| ASSIGNMENT |
Please repeat the lines below, exactly and only, from the one that holds "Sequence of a" through the one that holds "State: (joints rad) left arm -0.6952".

| DATA IN THIS EXERCISE |
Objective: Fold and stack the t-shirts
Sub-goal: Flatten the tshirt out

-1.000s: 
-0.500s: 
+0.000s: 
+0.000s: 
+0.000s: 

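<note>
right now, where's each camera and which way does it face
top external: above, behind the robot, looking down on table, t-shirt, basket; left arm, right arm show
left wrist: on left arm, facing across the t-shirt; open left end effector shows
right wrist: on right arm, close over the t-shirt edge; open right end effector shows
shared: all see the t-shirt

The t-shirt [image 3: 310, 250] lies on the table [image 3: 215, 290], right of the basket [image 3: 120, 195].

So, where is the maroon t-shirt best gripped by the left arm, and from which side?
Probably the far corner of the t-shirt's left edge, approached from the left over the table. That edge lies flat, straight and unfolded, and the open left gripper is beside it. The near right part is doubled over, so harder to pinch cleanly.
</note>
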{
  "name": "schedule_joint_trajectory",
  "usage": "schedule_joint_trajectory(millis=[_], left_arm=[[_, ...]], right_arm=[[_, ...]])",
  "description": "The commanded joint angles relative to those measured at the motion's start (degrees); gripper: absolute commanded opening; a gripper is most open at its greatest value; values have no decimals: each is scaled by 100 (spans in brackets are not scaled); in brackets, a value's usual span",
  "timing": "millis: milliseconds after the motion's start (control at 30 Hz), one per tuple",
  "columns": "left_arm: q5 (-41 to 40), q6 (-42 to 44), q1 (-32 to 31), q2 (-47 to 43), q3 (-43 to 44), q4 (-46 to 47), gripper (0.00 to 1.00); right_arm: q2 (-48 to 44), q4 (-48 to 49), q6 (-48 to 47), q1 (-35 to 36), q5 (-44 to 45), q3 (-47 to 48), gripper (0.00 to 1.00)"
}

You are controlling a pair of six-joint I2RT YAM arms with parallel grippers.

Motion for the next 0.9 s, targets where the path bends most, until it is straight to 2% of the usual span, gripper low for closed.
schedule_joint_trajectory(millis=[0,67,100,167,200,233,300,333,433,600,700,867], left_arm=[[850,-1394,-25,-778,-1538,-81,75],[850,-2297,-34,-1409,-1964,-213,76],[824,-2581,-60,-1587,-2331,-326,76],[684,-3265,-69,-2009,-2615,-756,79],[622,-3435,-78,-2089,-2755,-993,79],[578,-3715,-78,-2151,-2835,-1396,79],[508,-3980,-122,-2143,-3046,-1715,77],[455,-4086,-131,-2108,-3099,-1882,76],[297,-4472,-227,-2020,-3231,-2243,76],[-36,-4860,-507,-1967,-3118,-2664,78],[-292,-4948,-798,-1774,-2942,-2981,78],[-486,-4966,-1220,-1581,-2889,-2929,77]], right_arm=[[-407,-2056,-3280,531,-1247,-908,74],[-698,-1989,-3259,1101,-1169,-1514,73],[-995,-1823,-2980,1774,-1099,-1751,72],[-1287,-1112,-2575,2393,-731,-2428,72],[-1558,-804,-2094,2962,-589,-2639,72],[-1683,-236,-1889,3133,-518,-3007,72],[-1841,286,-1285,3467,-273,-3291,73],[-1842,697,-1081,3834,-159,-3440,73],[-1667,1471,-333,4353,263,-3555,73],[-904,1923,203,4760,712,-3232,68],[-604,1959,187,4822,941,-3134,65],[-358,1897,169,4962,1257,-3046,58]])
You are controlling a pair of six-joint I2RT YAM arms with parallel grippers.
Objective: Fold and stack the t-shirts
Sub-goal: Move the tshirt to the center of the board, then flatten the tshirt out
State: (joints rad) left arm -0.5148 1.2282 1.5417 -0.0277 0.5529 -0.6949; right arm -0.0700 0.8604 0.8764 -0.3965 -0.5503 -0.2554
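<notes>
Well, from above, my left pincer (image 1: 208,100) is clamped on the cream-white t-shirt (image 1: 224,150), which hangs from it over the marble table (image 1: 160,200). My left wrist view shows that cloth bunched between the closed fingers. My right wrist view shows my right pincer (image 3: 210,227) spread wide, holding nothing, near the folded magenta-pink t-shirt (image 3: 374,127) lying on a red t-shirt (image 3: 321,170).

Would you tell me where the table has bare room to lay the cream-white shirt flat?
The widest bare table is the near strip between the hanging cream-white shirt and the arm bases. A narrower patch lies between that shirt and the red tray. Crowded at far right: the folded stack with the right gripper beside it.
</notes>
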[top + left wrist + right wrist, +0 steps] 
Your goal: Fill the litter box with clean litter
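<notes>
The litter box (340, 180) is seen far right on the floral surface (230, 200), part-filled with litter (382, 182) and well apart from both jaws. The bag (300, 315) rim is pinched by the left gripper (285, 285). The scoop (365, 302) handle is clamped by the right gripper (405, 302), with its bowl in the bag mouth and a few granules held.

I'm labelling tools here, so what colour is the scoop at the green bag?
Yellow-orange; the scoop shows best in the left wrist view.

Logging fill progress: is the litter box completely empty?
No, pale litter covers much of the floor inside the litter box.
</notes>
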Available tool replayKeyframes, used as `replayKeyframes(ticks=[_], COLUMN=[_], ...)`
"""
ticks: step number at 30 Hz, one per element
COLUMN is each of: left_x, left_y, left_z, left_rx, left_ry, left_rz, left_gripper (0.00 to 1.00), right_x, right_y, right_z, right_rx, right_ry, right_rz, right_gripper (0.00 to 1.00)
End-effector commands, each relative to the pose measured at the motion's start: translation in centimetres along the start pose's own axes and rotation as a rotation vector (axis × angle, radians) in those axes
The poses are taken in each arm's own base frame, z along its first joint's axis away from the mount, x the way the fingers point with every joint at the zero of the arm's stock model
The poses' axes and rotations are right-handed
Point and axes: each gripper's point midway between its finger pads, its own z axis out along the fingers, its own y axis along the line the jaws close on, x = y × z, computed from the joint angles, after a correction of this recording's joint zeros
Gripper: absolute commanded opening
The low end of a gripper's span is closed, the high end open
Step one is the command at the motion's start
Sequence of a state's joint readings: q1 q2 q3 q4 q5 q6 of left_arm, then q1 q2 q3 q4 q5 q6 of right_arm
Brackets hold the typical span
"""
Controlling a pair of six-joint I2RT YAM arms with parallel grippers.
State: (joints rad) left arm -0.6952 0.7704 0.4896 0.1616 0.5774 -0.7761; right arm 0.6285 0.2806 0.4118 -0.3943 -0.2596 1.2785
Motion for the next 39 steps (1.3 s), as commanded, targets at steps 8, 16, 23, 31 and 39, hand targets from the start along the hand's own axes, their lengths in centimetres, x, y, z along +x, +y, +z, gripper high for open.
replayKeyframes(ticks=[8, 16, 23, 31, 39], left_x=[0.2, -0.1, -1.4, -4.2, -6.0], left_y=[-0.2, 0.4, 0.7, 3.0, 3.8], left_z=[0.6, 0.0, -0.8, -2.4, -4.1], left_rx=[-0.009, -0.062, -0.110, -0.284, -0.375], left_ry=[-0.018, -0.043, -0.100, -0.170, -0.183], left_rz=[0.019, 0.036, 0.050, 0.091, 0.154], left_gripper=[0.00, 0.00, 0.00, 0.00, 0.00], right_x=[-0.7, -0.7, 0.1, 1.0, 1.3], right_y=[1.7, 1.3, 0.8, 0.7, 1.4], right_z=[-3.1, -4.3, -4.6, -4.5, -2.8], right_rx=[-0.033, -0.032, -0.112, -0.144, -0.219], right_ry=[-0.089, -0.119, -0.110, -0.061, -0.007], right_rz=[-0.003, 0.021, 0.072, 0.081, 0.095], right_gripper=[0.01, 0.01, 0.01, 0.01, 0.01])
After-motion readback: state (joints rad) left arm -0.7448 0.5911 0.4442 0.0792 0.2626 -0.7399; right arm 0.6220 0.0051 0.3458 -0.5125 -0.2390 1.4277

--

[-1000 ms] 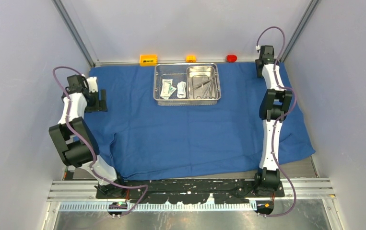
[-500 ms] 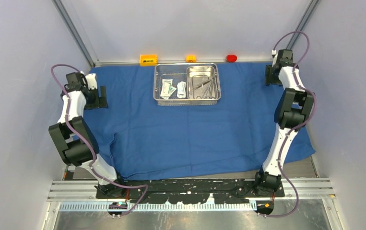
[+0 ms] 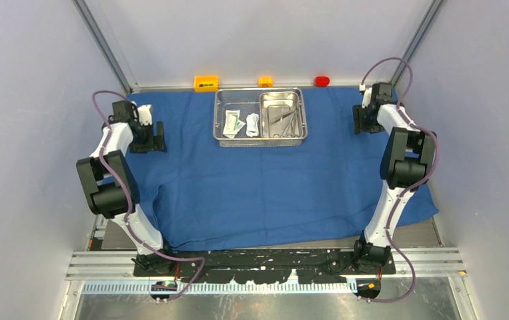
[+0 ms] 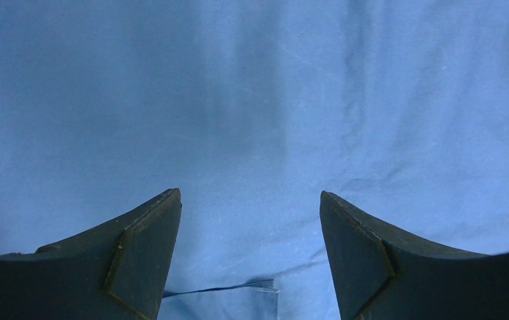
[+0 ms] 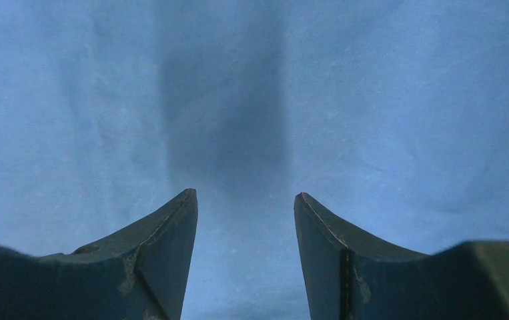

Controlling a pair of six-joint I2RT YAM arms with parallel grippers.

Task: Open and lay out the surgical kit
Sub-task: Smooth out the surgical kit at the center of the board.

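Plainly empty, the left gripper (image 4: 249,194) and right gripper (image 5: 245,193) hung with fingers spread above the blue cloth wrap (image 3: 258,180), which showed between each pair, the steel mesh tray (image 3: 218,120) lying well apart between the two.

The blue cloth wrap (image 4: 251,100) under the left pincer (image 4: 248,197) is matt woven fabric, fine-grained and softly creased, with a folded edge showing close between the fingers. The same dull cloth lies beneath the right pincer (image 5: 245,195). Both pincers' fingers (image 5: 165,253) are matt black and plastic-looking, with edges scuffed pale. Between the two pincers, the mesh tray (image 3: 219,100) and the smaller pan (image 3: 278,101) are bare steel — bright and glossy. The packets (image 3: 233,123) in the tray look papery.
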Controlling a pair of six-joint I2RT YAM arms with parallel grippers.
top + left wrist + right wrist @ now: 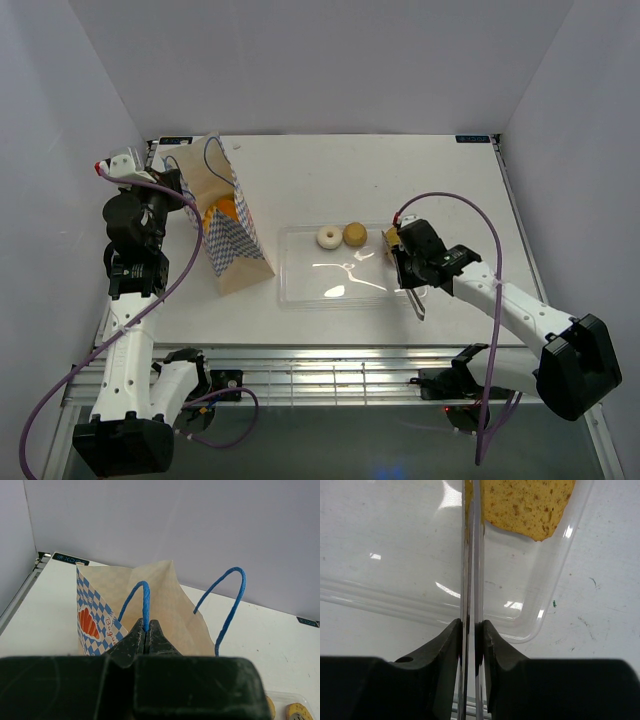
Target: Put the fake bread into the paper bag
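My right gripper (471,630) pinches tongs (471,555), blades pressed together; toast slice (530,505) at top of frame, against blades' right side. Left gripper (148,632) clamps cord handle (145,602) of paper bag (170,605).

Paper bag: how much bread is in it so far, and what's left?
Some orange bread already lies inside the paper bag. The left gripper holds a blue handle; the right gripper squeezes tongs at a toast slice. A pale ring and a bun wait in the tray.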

| ANSWER SECTION |
Sequence of a state's joint readings: q1 q2 q3 q4 q5 q6 of left_arm, then q1 q2 q3 q4 q5 q6 of right_arm
Brackets hold the typical span
"""
Controlling a pair of six-joint I2RT YAM arms with parallel grippers.
State: (joints rad) left arm -0.6952 0.7704 0.4896 0.1616 0.5774 -0.7761; right arm 0.6285 0.2806 0.4118 -0.3943 -0.2596 1.2785

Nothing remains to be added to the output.